N.D. Admin Code 92-01-02-33 - Utilization review and quality assurance
The organization has instituted a program of utilization review and quality assurance to monitor and control the use of health care services. The organization shall develop and identify the mode and manner of submissions for utilization review and quality assurance requests.
1. Prior authorization for services must be
obtained from the organization or its managed care vendor at least seventy-two
hours or three business days in advance of providing certain medical treatment,
equipment, or supplies. Medical services requiring prior authorization or
preservice review are outlined in section 92-01-02-34. Emergency medical
services may be provided without prior authorization, but notification is
required within twenty-four hours of, or by the end of the next business day
following, initiation of emergency treatment. Reimbursement may be withheld, or
recovery of prior payments made, if utilization review does not confirm the
medical necessity of emergency medical services.

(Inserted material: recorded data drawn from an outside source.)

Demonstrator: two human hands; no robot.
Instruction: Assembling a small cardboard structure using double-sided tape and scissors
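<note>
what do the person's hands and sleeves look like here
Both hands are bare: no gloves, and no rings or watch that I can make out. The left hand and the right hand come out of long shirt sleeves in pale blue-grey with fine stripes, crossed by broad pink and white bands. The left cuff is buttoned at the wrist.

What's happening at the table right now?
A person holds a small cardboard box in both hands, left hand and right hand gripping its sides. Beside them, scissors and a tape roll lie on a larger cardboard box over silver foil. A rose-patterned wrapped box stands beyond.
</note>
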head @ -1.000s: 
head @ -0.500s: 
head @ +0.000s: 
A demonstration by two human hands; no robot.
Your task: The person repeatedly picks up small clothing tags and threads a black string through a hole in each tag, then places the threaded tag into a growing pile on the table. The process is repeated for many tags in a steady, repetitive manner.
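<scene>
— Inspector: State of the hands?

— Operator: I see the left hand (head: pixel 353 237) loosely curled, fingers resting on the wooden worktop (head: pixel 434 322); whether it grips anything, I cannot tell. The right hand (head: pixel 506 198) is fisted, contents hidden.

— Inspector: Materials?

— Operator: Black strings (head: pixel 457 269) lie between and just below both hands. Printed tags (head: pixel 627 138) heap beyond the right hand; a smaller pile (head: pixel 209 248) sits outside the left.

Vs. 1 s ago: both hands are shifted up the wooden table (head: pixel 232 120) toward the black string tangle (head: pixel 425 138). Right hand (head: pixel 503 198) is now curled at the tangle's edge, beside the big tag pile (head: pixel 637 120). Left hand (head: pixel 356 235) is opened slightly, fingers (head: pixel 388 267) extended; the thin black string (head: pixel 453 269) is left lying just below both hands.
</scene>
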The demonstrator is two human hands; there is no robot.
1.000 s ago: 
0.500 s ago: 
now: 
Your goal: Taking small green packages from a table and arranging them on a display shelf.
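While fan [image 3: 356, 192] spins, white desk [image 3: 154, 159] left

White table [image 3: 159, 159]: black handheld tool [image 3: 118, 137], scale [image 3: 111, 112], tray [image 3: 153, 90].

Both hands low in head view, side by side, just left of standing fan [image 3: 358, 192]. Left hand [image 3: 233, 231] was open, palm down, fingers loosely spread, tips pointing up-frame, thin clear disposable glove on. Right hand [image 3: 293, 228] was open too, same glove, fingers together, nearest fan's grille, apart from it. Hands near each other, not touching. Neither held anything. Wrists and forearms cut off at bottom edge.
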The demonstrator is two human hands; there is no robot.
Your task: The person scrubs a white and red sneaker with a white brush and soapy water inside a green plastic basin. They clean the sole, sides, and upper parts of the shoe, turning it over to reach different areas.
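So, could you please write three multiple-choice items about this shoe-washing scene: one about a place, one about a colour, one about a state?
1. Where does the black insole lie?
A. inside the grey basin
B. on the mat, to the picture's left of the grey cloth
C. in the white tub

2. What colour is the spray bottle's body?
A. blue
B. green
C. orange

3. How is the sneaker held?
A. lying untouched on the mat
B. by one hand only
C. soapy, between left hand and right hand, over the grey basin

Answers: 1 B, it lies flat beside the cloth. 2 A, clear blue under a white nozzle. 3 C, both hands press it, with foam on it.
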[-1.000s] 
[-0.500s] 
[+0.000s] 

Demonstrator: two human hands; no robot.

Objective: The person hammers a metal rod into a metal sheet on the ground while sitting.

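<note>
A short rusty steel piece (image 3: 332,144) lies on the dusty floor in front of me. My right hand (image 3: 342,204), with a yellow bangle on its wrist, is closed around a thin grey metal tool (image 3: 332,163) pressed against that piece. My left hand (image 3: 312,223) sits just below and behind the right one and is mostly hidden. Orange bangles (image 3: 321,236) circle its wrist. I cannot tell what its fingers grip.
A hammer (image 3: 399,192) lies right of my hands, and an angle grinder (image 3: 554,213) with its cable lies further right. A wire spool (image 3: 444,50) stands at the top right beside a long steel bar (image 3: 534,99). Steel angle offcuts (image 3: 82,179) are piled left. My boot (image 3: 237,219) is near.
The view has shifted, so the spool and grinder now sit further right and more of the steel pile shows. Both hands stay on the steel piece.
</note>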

2. Documentation of the need for and efficacy
of continued medical care by the allied health care professional is required at
the direction or request of the organization or the managed care vendor while a
claim is open.
3. The organization
may require second opinion consultations prior to the authorization of
reimbursement for surgery and for conservative care which extends past sixty
days following the initial visit.
4. The organization may require preoperative
psychosocial screens and psychological evaluations prior to the authorization
of reimbursement for surgery. The organization may select the evaluators who
will perform the screens and evaluations.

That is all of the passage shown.